Task description: Output the whole listing with nothing altered.

===============

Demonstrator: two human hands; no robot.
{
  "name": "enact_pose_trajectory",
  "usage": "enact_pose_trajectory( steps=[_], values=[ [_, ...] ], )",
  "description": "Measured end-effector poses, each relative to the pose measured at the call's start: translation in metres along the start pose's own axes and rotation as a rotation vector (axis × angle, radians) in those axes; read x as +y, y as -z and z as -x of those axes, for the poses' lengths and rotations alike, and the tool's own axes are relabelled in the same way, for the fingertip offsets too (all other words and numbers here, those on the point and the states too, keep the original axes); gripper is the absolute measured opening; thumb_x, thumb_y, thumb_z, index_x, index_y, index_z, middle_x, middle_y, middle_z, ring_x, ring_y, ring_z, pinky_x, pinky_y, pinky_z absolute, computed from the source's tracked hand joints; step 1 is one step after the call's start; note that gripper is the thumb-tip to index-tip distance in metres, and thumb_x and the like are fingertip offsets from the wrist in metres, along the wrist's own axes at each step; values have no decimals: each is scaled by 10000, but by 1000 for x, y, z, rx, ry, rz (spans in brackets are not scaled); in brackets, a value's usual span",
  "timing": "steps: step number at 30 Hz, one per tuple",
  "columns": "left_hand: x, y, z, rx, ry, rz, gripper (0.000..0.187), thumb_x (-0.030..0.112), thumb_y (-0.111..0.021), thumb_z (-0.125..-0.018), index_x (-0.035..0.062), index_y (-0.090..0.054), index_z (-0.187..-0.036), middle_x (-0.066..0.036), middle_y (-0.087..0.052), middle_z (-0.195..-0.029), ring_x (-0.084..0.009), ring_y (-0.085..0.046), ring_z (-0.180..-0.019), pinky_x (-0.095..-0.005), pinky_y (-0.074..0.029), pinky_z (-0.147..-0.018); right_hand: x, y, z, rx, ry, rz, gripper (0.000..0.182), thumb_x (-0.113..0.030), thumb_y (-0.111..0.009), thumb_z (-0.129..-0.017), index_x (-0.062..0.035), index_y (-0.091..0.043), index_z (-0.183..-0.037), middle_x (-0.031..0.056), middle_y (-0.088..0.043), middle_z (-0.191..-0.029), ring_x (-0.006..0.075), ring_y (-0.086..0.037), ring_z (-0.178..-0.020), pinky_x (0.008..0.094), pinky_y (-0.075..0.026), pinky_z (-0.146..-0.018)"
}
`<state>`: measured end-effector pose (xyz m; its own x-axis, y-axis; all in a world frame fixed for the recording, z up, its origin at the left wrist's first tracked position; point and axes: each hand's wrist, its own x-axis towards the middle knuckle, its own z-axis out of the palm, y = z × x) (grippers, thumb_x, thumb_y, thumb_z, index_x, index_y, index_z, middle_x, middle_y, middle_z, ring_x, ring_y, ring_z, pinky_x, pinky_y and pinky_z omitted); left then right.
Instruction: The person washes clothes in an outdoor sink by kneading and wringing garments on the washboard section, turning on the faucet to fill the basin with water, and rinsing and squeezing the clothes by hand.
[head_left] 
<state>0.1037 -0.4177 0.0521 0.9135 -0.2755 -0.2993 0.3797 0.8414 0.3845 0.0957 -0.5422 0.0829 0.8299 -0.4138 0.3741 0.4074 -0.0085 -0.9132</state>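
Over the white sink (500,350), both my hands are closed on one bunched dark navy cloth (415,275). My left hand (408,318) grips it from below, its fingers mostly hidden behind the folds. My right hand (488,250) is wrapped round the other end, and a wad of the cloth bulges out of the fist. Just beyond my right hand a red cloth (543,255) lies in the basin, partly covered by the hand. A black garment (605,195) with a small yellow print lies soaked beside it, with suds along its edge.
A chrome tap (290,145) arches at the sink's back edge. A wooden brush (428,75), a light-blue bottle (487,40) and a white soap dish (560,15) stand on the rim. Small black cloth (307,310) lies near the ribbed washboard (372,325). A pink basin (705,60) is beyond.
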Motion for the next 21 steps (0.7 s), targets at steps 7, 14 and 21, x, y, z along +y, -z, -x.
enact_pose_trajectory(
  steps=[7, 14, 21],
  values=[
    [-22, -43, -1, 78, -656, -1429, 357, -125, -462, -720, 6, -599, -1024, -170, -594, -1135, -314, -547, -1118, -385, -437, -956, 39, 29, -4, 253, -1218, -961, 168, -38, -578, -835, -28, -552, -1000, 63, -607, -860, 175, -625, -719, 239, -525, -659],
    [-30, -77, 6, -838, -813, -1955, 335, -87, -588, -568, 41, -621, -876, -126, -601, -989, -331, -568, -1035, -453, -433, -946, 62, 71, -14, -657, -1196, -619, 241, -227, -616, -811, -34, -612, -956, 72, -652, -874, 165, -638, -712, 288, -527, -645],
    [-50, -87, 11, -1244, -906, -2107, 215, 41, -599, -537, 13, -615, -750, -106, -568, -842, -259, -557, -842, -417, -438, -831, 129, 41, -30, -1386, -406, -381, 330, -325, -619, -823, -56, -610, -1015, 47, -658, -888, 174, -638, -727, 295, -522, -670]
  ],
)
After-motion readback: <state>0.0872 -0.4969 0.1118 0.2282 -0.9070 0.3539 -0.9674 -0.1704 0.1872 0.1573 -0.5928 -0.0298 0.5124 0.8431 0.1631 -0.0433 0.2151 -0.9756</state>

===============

Solution for this task:
Demonstrator: two human hands; no robot.
{
  "name": "enact_pose_trajectory",
  "usage": "enact_pose_trajectory( steps=[_], values=[ [_, ...] ], )",
  "description": "Measured end-effector poses, each relative to the pose measured at the call's start: translation in metres along the start pose's own axes and rotation as a rotation vector (axis × angle, radians) in those axes; read x as +y, y as -z and z as -x of those axes, for the poses' lengths and rotations alike, and the tool's own axes are relabelled in the same way, for the fingertip offsets too (all other words and numbers here, those on the point and the states too, keep the original axes); gripper is the absolute measured opening; thumb_x, thumb_y, thumb_z, index_x, index_y, index_z, middle_x, middle_y, middle_z, ring_x, ring_y, ring_z, pinky_x, pinky_y, pinky_z absolute, computed from the source's tracked hand joints; step 1 is one step after the call's start; note that gripper is the thumb-tip to index-tip distance in metres, and thumb_x and the like are fingertip offsets from the wrist in metres, along the wrist's own axes at each step; values have no decimals: each is scaled by 10000, but by 1000 for x, y, z, rx, ry, rz (spans in brackets are not scaled); in brackets, a value's usual span",
  "timing": "steps: step number at 30 Hz, one per tuple",
  "columns": "left_hand: x, y, z, rx, ry, rz, gripper (0.000..0.187), thumb_x (-0.030..0.112), thumb_y (-0.111..0.021), thumb_z (-0.125..-0.018), index_x (-0.035..0.062), index_y (-0.090..0.054), index_z (-0.187..-0.036), middle_x (-0.066..0.036), middle_y (-0.087..0.052), middle_z (-0.195..-0.029), ring_x (-0.084..0.009), ring_y (-0.085..0.046), ring_z (-0.180..-0.019), pinky_x (-0.095..-0.005), pinky_y (-0.074..0.029), pinky_z (-0.147..-0.018); right_hand: x, y, z, rx, ry, rz, gripper (0.000..0.182), thumb_x (-0.113..0.030), thumb_y (-0.111..0.009), thumb_z (-0.129..-0.017), index_x (-0.062..0.035), index_y (-0.091..0.043), index_z (-0.183..-0.037), middle_x (-0.031..0.056), middle_y (-0.088..0.043), middle_z (-0.191..-0.029), ring_x (-0.006..0.075), ring_y (-0.086..0.037), ring_z (-0.178..-0.020), pinky_x (0.008..0.094), pinky_y (-0.075..0.026), pinky_z (-0.146..-0.018)"
}
`<state>`: measured end-effector pose (xyz m; its own x-axis, y-axis; all in a world frame fixed for the recording, z up, its origin at the left wrist's first tracked position; point and axes: each hand's wrist, its own x-axis towards the middle knuckle, its own z-axis out of the palm, y = z × x) (grippers, thumb_x, thumb_y, thumb_z, index_x, index_y, index_z, middle_x, middle_y, middle_z, ring_x, ring_y, ring_z, pinky_x, pinky_y and pinky_z omitted); left then right.
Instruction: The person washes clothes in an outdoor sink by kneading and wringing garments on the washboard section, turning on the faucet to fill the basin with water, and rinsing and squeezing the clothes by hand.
[head_left] 
<state>0.1037 -0.4177 0.0521 0.9135 -0.2755 -0.2993 0.3797 0.8414 0.3845 0.0957 -0.5422 0.0829 0.8299 -0.4138 0.3741 0.4074 -0.0085 -0.9132</state>
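Over the white sink (500,350), both my hands are closed on one bunched dark navy cloth (415,275). My left hand (408,318) grips it from below, its fingers mostly hidden behind the folds. My right hand (488,250) is wrapped round the other end, and a wad of the cloth bulges out of the fist. Just beyond my right hand a red cloth (543,255) lies in the basin, partly covered by the hand. A black garment (605,195) with a small yellow print lies soaked beside it, with suds along its edge.
A chrome tap (290,145) arches at the sink's back edge. A wooden brush (428,75), a light-blue bottle (487,40) and a white soap dish (560,15) stand on the rim. Small black cloth (307,310) lies near the ribbed washboard (372,325). A pink basin (705,60) is beyond.
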Motion for the next 21 steps (0.7 s), targets at steps 7, 14 and 21, x, y, z along +y, -z, -x.
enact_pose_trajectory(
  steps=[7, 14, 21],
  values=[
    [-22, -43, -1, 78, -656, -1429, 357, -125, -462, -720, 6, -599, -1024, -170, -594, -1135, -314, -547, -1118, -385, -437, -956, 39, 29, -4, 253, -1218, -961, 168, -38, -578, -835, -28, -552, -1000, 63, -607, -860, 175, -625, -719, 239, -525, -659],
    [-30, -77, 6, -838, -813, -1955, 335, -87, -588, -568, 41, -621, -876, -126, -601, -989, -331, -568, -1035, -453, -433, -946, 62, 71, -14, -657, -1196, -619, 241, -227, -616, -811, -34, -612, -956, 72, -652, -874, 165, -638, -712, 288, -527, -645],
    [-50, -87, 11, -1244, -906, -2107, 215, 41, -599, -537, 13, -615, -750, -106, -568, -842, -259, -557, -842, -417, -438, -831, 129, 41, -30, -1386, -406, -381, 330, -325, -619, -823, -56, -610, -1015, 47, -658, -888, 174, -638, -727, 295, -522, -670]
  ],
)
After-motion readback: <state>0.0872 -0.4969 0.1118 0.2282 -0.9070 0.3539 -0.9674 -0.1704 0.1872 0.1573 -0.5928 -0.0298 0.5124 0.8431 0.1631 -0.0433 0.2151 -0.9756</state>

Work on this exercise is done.